Nvidia’s Q2 results won’t be out for two weeks, but the company today dropped its preliminary numbers and the results don’t look particularly good for his gaming business. Gaming revenue is reported at $2.04 billion, a staggering 33.33 percent drop from the previous year’s $3.06 billion.
The shortfall mirrors other gaming hardware companies, including Logitech, which reported a 12 percent decline compared to the same quarter last year, due to peak pandemic changes where consumers are done investing in all kinds of home appliances for work, play and even exercise. And game sales as a whole fell 13 percent in the second quarter to $12.35 billion compared to last year, according to market research firm NPD.

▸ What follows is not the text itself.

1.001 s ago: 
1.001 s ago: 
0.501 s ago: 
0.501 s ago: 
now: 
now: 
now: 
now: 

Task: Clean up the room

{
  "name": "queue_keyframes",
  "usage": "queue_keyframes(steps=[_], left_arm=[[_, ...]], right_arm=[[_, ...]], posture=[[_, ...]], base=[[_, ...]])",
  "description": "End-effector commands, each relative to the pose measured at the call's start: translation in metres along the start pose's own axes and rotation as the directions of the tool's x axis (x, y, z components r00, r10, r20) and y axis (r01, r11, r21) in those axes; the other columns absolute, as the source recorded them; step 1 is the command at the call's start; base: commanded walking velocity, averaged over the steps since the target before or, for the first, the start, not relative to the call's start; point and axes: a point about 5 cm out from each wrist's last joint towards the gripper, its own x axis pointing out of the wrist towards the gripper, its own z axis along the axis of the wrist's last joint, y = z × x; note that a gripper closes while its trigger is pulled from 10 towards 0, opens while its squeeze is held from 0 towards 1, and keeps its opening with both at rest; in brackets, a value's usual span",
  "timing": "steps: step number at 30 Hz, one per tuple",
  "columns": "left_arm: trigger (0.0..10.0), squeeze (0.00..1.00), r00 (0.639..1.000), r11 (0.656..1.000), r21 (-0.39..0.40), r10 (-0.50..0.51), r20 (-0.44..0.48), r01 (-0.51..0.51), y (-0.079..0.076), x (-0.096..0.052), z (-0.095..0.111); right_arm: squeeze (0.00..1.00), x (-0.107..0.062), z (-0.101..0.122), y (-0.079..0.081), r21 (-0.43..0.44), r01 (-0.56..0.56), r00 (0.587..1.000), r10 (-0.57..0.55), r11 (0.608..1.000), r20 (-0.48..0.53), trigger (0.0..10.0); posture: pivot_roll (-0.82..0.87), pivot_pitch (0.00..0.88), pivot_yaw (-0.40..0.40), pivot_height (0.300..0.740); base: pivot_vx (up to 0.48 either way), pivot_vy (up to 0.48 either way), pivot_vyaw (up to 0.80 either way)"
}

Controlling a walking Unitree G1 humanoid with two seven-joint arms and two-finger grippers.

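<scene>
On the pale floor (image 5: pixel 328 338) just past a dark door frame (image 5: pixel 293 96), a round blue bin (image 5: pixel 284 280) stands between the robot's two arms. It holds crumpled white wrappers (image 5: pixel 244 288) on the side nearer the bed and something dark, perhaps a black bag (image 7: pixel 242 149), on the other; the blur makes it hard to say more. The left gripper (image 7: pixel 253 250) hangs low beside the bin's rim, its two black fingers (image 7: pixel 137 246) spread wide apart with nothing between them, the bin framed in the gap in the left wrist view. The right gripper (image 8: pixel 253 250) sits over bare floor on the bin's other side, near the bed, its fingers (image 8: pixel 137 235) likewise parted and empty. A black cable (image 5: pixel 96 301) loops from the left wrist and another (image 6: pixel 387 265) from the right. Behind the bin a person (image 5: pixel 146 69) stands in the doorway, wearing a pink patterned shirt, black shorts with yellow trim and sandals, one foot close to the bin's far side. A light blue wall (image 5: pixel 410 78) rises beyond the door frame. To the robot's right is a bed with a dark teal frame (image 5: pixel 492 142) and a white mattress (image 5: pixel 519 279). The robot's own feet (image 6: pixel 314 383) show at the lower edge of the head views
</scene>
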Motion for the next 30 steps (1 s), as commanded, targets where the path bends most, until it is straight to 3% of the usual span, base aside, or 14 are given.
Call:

An anomaly for this period is AMD, which increased its gaming revenues by 32 percent year over year, mainly on game console chipset sales as the Xbox series X/S and PlayStation 5 have become more widely available.
For Nvidia, the numbers show a rollback in consumer buying behavior toward 2020, when the company reported just $1.65 billion in gaming revenue in the same quarter — marking a 23.66 percent increase compared to today. . But with the GPU shortage suddenly over, cryptocurrency miners driven out of the picture by the combination of falling prices and potential technological changes, and a new generation of 40-series graphics chips just around the corner, Nvidia is once again in a position to trying to entice gamers with free games as they upgrade their cards.